Recommending Scientific Papers: A Survey and A Hybrid Approach

Author nameGrigoris Bouziotopoulos
TitleRecommending Scientific Papers: A Survey and A Hybrid Approach
Year2021-2022
Supervisor

Thanasis Vergoulis

ThanasisVergoulis

Summary

Paper recommendation systems are important tools for helping scholars and researchers discover relevant and interesting papers in the face of the growing volume of published research. In this study, we conduct a survey of paper recommendation approaches and evaluate the performance of our own implementation, the ExtendedPaperVeTo recommender. Our survey covers a range of approaches and studies, and identifies common trends and challenges in the field. Our implementation evaluation compares the performance of the ExtendedPaperVeTo approach to two other approaches, the MongoFTS and PaperVeTo approaches, using various evaluation metrics. Our findings indicate that hybrid approaches are the most common type of paper recommendation approach (PRA) used in the reviewed studies, followed by content-based filtering, graph-based approaches, and collaborative filtering.
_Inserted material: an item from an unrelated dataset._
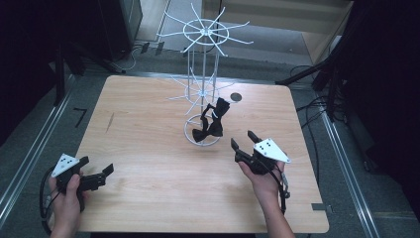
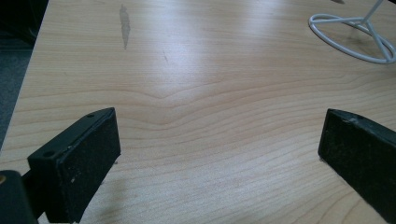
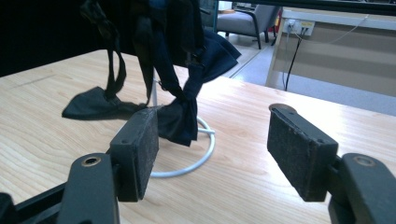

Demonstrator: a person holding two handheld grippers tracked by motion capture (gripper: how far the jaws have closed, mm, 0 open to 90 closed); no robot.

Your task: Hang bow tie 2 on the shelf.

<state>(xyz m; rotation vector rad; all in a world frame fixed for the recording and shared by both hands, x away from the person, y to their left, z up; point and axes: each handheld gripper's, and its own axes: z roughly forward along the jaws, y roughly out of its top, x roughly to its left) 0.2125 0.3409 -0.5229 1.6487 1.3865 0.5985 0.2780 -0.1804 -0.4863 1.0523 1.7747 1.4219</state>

However, we also identify several challenges and limitations in the current state of the field, including the lack of reproducibility and scalability of many approaches, the limited consideration of the operator’s perspective and user characteristics, and the reliance on offline evaluations. In our implementation evaluation, we observe that the ExtendedPaperVeTo approach was slightly outperformed by the MongoFTS approach in terms of NDCG and AR scores, but performed better than the PaperVeTo approach. In the conclusion, we discuss potential directions for future research that could address the challenges and limitations identified in our survey and implementation evaluation.